Será aplicado regime especial, relacionado ao trabalho presencial e remoto, para os demais defensores, servidores, estagiários e residentes jurídicos.

O atendimento presencial aos usuários também estará suspenso, exceto nos casos de urgência ou citações e intimações com prazo processual em curso. Também foram cancelados todos os eventos nas sedes da instituição e o atendimento nos presídios e unidades socioeducativas.
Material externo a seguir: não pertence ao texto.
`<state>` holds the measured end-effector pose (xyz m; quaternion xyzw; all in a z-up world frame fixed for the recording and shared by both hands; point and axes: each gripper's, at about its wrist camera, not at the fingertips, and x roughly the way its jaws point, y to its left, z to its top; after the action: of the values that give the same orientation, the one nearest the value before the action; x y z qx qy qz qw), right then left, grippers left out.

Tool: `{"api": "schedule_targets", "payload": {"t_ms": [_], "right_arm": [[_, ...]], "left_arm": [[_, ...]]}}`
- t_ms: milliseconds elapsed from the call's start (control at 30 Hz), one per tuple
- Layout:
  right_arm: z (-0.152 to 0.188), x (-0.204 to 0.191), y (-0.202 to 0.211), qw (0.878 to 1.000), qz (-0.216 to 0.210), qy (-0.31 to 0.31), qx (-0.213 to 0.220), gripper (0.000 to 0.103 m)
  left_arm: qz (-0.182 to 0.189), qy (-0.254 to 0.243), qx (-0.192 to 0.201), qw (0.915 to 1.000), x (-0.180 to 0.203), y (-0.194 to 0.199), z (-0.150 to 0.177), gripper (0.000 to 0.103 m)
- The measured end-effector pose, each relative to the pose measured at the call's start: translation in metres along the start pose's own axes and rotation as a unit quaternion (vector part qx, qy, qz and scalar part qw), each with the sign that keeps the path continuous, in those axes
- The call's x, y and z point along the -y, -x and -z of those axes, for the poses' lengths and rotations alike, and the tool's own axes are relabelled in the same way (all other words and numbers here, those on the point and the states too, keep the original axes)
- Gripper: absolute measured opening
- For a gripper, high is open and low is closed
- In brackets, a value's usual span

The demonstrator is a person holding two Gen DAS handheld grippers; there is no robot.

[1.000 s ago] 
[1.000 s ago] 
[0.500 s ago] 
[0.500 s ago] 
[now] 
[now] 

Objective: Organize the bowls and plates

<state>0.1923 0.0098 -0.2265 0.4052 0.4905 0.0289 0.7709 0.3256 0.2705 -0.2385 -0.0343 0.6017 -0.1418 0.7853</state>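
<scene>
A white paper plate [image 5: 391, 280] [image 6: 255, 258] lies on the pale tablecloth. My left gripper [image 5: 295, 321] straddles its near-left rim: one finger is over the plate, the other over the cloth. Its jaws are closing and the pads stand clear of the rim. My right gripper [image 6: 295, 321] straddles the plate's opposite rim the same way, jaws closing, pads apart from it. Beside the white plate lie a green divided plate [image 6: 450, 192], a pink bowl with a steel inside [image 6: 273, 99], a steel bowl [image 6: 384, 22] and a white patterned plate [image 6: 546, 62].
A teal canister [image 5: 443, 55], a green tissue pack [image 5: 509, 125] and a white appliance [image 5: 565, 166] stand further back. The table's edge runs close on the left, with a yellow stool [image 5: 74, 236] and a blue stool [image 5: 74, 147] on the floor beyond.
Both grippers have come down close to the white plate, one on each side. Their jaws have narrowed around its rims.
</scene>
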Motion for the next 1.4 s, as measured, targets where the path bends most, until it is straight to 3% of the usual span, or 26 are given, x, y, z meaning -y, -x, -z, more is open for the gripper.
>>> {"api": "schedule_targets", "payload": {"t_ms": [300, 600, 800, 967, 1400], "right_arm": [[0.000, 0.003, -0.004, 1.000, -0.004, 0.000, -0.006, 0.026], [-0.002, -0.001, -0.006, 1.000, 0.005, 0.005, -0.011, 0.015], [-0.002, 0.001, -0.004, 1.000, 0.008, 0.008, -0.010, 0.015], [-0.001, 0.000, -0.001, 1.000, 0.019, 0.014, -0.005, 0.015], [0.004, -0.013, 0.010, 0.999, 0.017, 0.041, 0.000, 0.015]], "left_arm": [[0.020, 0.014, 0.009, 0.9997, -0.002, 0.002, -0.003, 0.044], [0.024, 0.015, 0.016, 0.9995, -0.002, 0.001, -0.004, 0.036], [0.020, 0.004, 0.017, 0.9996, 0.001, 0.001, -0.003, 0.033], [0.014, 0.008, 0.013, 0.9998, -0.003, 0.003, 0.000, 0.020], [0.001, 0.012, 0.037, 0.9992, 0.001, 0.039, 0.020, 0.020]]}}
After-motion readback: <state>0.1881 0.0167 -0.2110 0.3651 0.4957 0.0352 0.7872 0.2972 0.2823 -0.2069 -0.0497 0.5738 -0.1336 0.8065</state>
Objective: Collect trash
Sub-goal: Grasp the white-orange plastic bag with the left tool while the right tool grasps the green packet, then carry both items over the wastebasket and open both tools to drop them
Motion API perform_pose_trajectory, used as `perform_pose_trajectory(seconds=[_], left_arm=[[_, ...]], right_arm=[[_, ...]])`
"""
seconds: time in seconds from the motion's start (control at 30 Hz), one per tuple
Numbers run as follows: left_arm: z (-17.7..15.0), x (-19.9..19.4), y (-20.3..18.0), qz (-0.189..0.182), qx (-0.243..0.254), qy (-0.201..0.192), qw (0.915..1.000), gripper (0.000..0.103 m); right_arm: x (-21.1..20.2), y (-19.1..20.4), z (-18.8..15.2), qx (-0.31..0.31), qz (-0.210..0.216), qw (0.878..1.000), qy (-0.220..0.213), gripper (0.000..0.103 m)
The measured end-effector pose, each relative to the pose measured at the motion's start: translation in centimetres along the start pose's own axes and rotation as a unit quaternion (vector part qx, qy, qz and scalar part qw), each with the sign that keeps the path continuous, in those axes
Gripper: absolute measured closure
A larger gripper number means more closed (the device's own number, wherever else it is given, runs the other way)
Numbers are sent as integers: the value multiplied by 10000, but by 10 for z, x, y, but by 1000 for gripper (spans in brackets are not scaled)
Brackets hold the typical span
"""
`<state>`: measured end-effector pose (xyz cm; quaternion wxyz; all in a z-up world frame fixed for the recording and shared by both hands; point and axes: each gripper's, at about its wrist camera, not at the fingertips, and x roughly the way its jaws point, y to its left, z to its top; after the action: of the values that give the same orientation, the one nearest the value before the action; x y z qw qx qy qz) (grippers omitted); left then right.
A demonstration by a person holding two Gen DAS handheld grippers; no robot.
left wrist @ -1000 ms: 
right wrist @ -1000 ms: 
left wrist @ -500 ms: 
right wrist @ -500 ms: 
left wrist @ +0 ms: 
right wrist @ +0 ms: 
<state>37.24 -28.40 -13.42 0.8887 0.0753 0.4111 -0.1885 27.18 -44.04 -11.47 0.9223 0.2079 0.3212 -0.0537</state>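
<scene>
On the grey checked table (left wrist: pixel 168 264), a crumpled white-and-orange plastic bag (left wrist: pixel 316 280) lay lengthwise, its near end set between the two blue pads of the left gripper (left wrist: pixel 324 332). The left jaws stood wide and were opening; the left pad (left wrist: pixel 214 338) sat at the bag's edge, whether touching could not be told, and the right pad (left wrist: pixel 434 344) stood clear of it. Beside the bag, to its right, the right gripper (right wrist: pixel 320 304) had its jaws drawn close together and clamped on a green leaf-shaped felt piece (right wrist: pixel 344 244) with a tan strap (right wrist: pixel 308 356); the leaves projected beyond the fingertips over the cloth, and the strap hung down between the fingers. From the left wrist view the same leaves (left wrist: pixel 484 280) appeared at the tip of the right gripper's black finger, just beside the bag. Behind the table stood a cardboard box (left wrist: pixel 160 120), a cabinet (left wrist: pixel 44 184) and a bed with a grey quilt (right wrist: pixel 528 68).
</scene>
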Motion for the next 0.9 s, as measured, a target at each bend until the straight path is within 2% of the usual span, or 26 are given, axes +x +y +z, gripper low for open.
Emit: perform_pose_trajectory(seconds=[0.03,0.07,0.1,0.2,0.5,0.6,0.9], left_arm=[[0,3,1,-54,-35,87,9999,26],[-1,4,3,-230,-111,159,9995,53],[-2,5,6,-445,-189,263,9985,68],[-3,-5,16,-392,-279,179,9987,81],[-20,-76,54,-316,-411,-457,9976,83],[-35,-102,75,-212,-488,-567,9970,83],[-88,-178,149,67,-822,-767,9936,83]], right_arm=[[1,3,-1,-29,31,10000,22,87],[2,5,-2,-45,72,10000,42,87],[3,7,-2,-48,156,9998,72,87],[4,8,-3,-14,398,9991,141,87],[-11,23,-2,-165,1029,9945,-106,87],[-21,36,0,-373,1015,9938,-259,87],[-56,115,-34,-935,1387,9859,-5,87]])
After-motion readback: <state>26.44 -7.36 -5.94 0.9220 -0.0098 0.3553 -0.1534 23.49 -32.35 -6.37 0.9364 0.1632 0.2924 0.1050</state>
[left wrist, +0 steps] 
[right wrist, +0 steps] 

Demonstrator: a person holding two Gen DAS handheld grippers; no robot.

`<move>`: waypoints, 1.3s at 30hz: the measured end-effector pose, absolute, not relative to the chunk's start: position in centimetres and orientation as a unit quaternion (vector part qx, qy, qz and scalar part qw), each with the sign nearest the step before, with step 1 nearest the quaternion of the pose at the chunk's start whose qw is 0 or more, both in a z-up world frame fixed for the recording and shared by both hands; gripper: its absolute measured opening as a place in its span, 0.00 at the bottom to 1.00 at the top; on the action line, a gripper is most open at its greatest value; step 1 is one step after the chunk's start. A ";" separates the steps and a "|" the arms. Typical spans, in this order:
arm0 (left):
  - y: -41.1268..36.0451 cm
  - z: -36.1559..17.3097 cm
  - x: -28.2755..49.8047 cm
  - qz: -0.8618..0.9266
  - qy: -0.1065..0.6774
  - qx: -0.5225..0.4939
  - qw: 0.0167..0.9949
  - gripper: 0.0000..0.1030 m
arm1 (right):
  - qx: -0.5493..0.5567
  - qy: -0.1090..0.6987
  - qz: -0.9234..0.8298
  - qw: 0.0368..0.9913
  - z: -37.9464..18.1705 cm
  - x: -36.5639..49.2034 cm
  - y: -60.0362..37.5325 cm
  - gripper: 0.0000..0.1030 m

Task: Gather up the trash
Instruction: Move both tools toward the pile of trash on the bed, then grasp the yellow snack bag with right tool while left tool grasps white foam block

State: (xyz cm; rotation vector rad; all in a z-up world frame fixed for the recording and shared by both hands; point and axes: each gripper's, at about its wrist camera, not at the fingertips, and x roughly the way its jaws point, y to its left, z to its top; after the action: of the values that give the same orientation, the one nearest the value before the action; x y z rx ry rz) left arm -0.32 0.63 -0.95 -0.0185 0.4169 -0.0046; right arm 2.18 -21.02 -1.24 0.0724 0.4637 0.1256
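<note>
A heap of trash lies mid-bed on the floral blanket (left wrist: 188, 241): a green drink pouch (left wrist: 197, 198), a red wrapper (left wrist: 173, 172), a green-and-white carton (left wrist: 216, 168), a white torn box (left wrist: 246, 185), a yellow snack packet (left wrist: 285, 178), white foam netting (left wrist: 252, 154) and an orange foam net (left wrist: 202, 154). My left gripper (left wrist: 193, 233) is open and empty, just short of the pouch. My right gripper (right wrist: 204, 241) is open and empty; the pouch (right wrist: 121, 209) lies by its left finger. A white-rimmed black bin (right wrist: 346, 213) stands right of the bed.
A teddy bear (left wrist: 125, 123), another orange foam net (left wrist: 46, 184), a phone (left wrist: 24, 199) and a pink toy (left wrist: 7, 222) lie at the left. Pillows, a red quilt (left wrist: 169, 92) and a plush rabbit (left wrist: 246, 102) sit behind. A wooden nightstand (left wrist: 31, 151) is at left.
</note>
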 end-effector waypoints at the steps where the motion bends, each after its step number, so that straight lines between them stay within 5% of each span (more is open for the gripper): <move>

Os funcionários que voltaram do exterior também trabalharão de forma remota, pelo período de 14 dias. Caso não apresentem sintomas da doença e não integrem o grupo de risco, serão incluídos no regime especial de trabalho.

TJ-SP

Neste dia 12, o Conselho Superior da Magistratura reuniu-se para tratar das medidas necessárias para o enfrentamento da pandemia do coronavírus. Depois de amplo debate, e com bases em estudos médicos atualizados, o Conselho Superior da Magistratura deliberou o seguinte:

  • ratificar o protocolo estabelecido pela Corte, por sua Diretoria de Assistência e Promoção à saúde, segundo orientações do Ministério da Saúde e da Secretaria da Saúde do Estado de São Paulo;
  • autorizar o trabalho remoto por servidores com doenças crônicas, portadores de deficiências físicas e aqueles com 60 anos ou mais;
  • recomendar prioridade na realização de julgamentos virtuais nas Turmas Recursais e em Segundo Grau;
  • recomendar a realização de sessões presenciais nas Turmas Recursais e em Segundo Grau uma vez por mês, salvo necessidade em contrário;
  • nos dias de sessão de julgamento, somente terão acesso à Sala de Julgamento os advogados de processos incluídos na pauta do dia, respeitada a adoção de critério diverso pelo Presidente de cada Câmara ou Turma;
  • Oficiar à OAB, AASP, IASP, Defensoria Pública e o Ministério Público para estimular que as sustentações orais e os julgamentos presenciais sejam realizados apenas em caso de imprescindibilidade;
  • limitar o fluxo do público em geral nos prédios de 1º e 2º graus do Poder Judiciário paulista apenas para aqueles que participarão de atos judiciais ou comprovarem a necessidade de ingresso, salvo Advogados, Defensores e membros do Ministério Público;
  • suspender por 60 dias as solenidades nos prédios do Poder Judiciário do Estado de São Paulo, inclusive visitas monitoradas e presença do público em geral no museu e biblioteca;
  • divulgar no site do Tribunal e mediante afixação de cartazes práticas preventivas para evitar a propagação do coronavírus.

Eventos

O Instituto de Direito Público adiou seu tradicional Fórum Jurídico de Lisboa, que estava marcado para os dias 14, 15 e 16 de abril. A sétima edição deve acontecer nos dias 1º, 2 e 3 de julho. A entidade informa que as inscrições já realizadas serão mantidas.

A Academia Paulista de Direito também suspendeu o II Congresso Internacional, que seria realizado entre 16 e 19 de março. Agora, o evento ficou para 25 a 28 de agosto, no mesmo local, a Faculdade de Direito da Universidade de São Paulo (USP).